Answer with the exact lines of the following material from the one containing "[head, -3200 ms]" through the one containing "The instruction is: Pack", both end lines included.
── Input data
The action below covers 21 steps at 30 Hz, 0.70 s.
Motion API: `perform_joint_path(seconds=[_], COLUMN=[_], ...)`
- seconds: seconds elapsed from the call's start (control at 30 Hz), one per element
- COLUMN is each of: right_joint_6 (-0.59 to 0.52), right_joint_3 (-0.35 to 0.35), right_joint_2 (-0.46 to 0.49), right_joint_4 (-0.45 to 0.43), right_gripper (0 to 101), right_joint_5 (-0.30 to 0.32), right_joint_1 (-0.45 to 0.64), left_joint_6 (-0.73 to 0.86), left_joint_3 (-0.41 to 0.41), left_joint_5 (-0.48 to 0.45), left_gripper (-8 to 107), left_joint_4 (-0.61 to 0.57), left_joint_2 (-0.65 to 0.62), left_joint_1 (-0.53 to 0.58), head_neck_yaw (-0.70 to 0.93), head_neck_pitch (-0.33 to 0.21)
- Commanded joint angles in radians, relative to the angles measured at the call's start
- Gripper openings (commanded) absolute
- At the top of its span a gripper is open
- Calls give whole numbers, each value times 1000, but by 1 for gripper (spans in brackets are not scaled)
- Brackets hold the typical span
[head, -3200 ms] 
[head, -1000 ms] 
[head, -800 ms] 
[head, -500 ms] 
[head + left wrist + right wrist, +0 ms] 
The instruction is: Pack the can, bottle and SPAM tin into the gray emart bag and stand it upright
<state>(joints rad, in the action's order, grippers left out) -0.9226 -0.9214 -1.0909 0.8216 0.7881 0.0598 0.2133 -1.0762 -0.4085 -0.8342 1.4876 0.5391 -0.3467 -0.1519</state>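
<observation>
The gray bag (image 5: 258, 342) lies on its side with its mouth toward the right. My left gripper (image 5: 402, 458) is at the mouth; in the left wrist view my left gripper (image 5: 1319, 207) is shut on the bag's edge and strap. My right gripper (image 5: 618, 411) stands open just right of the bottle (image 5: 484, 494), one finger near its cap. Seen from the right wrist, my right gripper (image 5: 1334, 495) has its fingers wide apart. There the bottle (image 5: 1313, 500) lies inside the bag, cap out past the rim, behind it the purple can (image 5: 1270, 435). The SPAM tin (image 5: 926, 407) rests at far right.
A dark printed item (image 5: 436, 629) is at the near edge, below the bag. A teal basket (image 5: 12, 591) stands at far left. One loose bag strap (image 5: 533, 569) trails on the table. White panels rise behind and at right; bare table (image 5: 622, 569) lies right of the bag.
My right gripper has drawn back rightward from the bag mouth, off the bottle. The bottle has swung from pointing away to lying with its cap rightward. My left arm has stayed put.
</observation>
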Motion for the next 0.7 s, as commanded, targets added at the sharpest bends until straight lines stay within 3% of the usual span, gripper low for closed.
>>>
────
» Result of the exercise
[head, -3200 ms] 
[head, -1000 ms] 
[head, -800 ms] 
[head, -500 ms] 
[head + left wrist + right wrist, +0 ms] 
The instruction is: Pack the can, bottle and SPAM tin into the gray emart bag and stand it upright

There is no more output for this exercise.